Sunday, December 04, 2011

LAUSD'S PROMISE OF SCHOOL FREEDOM IS PROGRESS, BUT NO PANACEA: Educators at campuses that would get more autonomy under a district-union deal must remember that what made upstart charters work is not fewer rules but more attention to student needs.

Sandy Banks

By Sandy Banks. LA Times | http://lat.ms/v4HKL1

 

December 3, 2011 :: There is good news and not-so-good news in the agreement announced this week between the Los Angeles Unified School District and the union representing district teachers.

The pact, if it's ratified by United Teachers Los Angeles members, will give district campuses unprecedented freedom, allowing them to operate like charter schools, with the flexibility to choose teachers and tailor teaching unbound from district and union rules.

But the deal threatens to derail a growing local charter movement that has offered salvation to thousands of families desperate for alternatives to giant campuses, crowded classrooms, burned-out teachers and thugged-out students.
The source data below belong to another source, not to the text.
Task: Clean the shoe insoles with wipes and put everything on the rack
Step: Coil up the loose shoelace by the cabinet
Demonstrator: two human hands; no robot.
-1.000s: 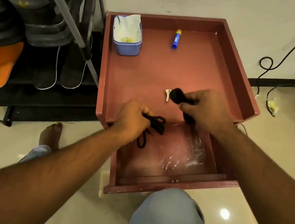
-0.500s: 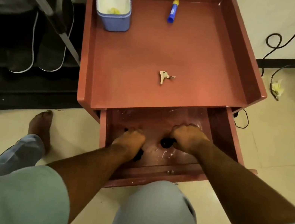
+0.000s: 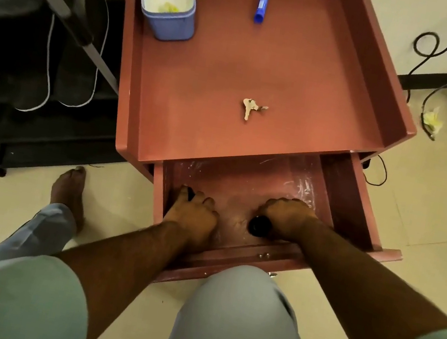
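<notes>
Both hands were down in the open drawer (image 3: 351,198). Right hand (image 3: 287,216) gripped a black cylinder (image 3: 259,226); left hand (image 3: 194,212) curled over something dark, mostly hidden. Insoles (image 3: 82,55) stood on the rack (image 3: 43,134), left: likely light, floppy; best held by the edges. Wipes tub (image 3: 169,20) on tabletop (image 3: 264,66).

On the tabletop (image 3: 308,73), the wipes tub (image 3: 169,1) sits far left, the marker (image 3: 262,3) far centre, the keys (image 3: 252,108) mid-tabletop. Nearer, the open drawer (image 3: 360,199) holds both hands: left hand (image 3: 193,213) left, right hand (image 3: 287,218) right. The shoe rack (image 3: 43,134) stands left.
</notes>
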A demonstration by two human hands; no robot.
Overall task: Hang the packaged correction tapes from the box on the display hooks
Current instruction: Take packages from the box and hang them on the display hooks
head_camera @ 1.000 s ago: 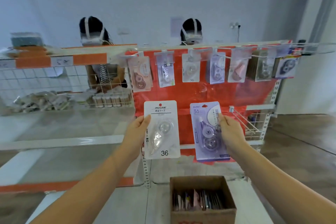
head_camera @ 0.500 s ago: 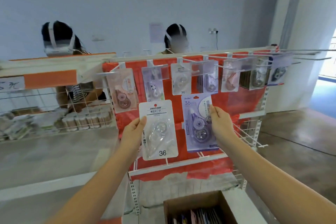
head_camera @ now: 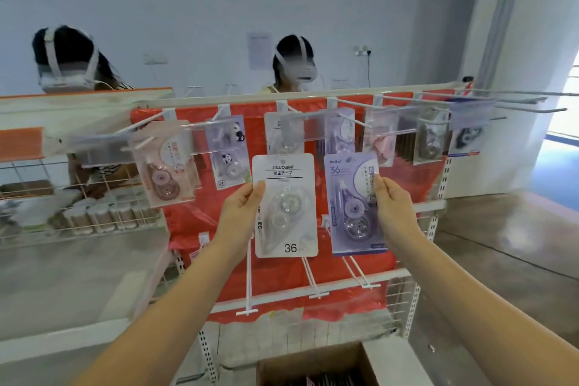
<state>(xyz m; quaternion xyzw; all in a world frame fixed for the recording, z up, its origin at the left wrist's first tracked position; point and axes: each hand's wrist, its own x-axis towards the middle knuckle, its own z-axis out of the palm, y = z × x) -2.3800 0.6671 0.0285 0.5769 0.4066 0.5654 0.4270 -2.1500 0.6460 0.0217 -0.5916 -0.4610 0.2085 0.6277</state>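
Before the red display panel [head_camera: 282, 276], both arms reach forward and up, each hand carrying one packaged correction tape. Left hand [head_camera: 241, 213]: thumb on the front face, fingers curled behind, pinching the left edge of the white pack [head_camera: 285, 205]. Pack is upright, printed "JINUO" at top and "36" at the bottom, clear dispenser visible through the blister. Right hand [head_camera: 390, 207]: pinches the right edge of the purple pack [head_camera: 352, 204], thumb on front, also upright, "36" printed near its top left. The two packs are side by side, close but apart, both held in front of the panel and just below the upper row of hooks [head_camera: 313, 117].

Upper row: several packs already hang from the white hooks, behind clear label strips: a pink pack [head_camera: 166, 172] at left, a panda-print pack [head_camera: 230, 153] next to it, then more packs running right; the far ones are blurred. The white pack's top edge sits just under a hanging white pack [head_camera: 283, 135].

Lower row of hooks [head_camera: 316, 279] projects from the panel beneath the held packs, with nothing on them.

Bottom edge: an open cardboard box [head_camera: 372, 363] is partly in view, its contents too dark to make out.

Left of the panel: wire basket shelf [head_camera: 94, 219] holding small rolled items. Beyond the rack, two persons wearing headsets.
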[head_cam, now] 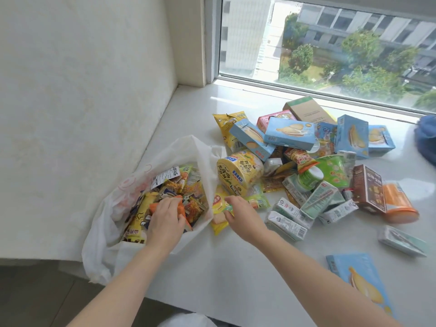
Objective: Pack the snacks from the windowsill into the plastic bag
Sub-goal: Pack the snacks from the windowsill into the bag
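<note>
Both forearms reach over the windowsill (231, 274): the left hand (166, 217) clutches an orange packet (179, 207) inside the plastic bag (203, 161), tucking it down, while the right hand (238, 212) apparently pinches a small green packet (228, 207) beside the snacks (306, 161) piled under the window.

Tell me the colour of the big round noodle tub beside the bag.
Yellow noodle tub, blue lettering; head view.

Bare windowsill (236, 267) near front edge; snack pile (313, 166) crowds right, plastic bag (106, 232) blocks left.
</note>
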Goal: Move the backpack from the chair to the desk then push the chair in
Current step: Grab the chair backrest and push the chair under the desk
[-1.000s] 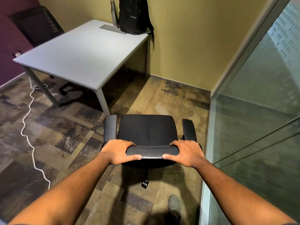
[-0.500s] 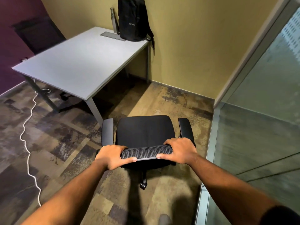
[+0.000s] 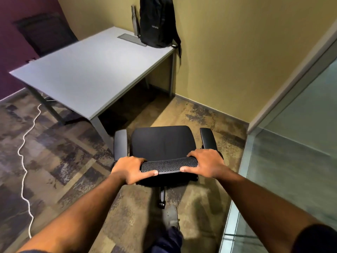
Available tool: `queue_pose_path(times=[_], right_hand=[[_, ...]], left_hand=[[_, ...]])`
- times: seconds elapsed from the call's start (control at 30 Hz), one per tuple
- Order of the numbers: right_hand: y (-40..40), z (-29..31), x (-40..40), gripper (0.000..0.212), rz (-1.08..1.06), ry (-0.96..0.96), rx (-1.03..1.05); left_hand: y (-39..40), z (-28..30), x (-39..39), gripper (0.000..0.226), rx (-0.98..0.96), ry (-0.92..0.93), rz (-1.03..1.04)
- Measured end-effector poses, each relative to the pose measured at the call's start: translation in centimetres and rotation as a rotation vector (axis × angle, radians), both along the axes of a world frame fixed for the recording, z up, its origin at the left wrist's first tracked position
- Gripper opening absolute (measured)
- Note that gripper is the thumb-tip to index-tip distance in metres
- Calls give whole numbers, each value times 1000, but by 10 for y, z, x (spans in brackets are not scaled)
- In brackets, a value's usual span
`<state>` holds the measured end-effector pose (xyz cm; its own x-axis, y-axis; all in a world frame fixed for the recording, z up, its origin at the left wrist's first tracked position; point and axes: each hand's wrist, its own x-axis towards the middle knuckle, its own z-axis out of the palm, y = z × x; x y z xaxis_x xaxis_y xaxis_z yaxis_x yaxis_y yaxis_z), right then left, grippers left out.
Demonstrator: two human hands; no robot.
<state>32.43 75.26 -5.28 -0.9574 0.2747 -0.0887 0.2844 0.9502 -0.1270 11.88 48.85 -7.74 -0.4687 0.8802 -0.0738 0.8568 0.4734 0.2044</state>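
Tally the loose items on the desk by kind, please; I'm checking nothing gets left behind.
Backpack: 1
Bottle: 1
Total: 2, both standing at the far edge of the desk, against the wall.

Dim warm light; blurred, wide-angle-warped edges

White cable (image 3: pixel 23 161) snaking across patterned carpet (image 3: pixel 63 161) at left. Frosted glass partition (image 3: pixel 291 170) at right, meeting yellow wall (image 3: pixel 228 52). Second dark chair (image 3: pixel 45 31) against purple wall (image 3: pixel 11 42).
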Motion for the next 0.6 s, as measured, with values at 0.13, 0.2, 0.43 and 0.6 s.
queue_pose_path(times=[0.13, 0.2, 0.43, 0.6], right_hand=[[41, 2, -40, 94, 23, -47, -31], [60, 3, -60, 91, 32, -83, -43], [133, -1, -127, 88, 61, -56, -13], [189, -4, -165, 90, 117, -66, -21]], left_hand=[[39, -2, -38, 90, 14, 41, 17], [56, -3, -54, 93, 6, 69, 34], [118, -1, -100, 98, -37, 59, 122], [162, -4, -118, 100, -43, 69, 178]])
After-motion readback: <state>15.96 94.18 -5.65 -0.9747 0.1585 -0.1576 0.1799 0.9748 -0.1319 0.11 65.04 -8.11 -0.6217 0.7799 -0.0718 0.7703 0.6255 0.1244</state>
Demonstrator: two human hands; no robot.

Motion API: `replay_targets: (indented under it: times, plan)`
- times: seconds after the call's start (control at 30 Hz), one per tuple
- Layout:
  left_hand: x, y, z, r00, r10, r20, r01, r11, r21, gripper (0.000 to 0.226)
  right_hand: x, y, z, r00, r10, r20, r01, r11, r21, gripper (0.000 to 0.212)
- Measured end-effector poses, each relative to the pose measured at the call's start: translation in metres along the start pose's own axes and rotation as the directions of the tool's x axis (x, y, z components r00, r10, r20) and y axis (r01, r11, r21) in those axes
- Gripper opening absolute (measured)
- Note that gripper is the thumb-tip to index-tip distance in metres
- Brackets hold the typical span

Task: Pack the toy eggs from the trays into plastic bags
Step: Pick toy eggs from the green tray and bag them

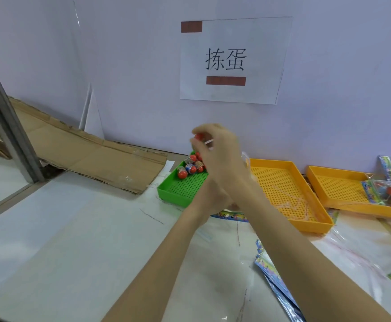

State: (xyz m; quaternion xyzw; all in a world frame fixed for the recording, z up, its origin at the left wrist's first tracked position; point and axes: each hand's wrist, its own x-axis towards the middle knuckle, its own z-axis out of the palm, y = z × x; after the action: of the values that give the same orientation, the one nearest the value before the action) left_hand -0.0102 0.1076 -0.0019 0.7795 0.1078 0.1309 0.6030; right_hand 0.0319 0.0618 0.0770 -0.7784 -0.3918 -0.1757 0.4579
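While the right hand [217,149] is raised above the green tray [180,191], its fingers are curled round a red toy egg [199,136], which shows only as a small patch between the fingertips. The left hand [209,198] sits lower, just under the right wrist, and is mostly hidden by it; I cannot tell whether it holds anything, though the printed edge of a plastic bag [230,215] peeks out below it and it may be gripping that. The two hands are close together, one above the other.

The rest of the eggs [191,167] lie heaped in the far corner of the green tray, touching one another. Just to the right stands a yellow tray [289,198] with no eggs in it, and beyond that a second yellow tray [336,187] carrying filled bags [389,189]. More flat bags [273,273] lie fanned on the desk [85,240] near the right forearm.

The main risk from here is the egg slipping: it is smooth and round, held only at the fingertips, and a loose pinch could drop it onto the desk, where it would likely roll away. If the bag's mouth is not held open beneath the right hand, the egg may strike the rim and bounce off. The forearm could also sweep the fanned bags.
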Motion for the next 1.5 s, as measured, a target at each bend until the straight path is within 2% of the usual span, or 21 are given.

The pact wipes out the district's two-year-old Public School Choice program, which allowed charters to bid for control of new campuses and failing schools, and helped make Los Angeles the center of a movement toward alternative schools.

Los Angeles has more charters than any system in the country; one in five LAUSD campuses is a publicly funded, privately run charter school.

But charters siphon money from the district — education funds follow students enrolled in charter schools — and dilute the power of UTLA because charter staffs tend to be non-union.

LAUSD Supt. John Deasy says that's not what's behind this deal. "But relying on charters alone as a strategy for transformation is not sustainable," he said.

The new agreement will give the average public school as much autonomy as the charters, he said. "Charters have said 'learn from us' and we did," he said.

The plan is by no means a done deal. It has to be approved by union teachers, who would gain more authority over how schools run, but lose seniority protections that guarantee placement.

That trade-off might be a stumbling block. If past is prologue, many teachers may not be eager or prepared to manage the responsibility of revamping a school.

But competition from charters has pushed a new generation of teachers to act. In the two years since Public School Choice began, dozens of teacher-led reform groups have developed plans and won the right to run their local schools.

It's also not clear where parents will fit in. Many parents chose charters for reasons beyond test scores: safety, personal attention, small classes with possibilities for enrichment or intervention.

"LAUSD has some exceptional schools, and we have a whole lot of schools that have not worked well for a very long time," said school board President Monica Garcia.

"For too long, parents have been marginalized, forced into looking for charters, other districts, any way out."

Now, thanks to the largest school construction program in the nation — 100 new schools in 10 years — education in Los Angeles is awash in opportunity.

The district has pilot schools and magnet schools, charter schools and partner schools, private innovators and public failures.

And parents so confused and overwhelmed by it all that when given a chance to weigh in on who should run their campuses, only 1% of them turned out to vote in the advisory process.

Deasy said this new local control plan will make cooperation among the district, its parents and teachers easier and more fulfilling.

"The district and the union have come to a point where we say there should be no handcuffs, nothing that should block a school from undertaking the reforms it needs," he said. "Any school can write a plan ….. And neither UTLA or LAUSD can deny them anything."

As long as student achievement rises, the campus will keep the right to control its destiny.

Deasy said he's received calls from educators across the country this week, applauding the agreement as an unprecedented move toward public school freedom.

"It's absolutely historic," he said. But there are still kinks.

Key to making the process work is allowing school leaders to handpick teachers who support their vision. That's a big change in a district where seniority has dictated who gets what teachers.

Even Garcia wonders what will happen if the district winds up with a pool of teachers with contracts, but no school that wants them.

"We've upped the bar for what we want," she said. "We're taking a risk."

And she knows making it work will be difficult. That acknowledgment sounds to me like a very good thing.

After all, freedom from rules is no panacea. Some L.A. Unified schools have flourished, handcuffs and all, by dint of hard work, judicious rule-bending and enlightened thinking.

Like Plummer Elementary, where committed teachers and a visionary principal raised the performance of poor, Spanish-speaking students and made the school one of the district's test-score leaders.

And Cleveland High School, where a teacher, a coach and a dean organized a program of mentoring, intervention and encouragement that boosted the achievement of black students and became a national model for urban districts.

They have been outliers in a district that has seemed satisfied with mediocrity.

What has made upstart charters work is not fewer rules but more attention to student needs.

Successful charters must constantly reassess and adjust to keep students improving to stay in business, and they've supplied competition that's been good for Los Angeles Unified. It shifted the mind-set in the district.

But only if this pact promotes that kind of introspective evaluation at every Los Angeles Unified school will it be a winning deal — one that has delivered on the original promise of charters as an engine of public school improvement.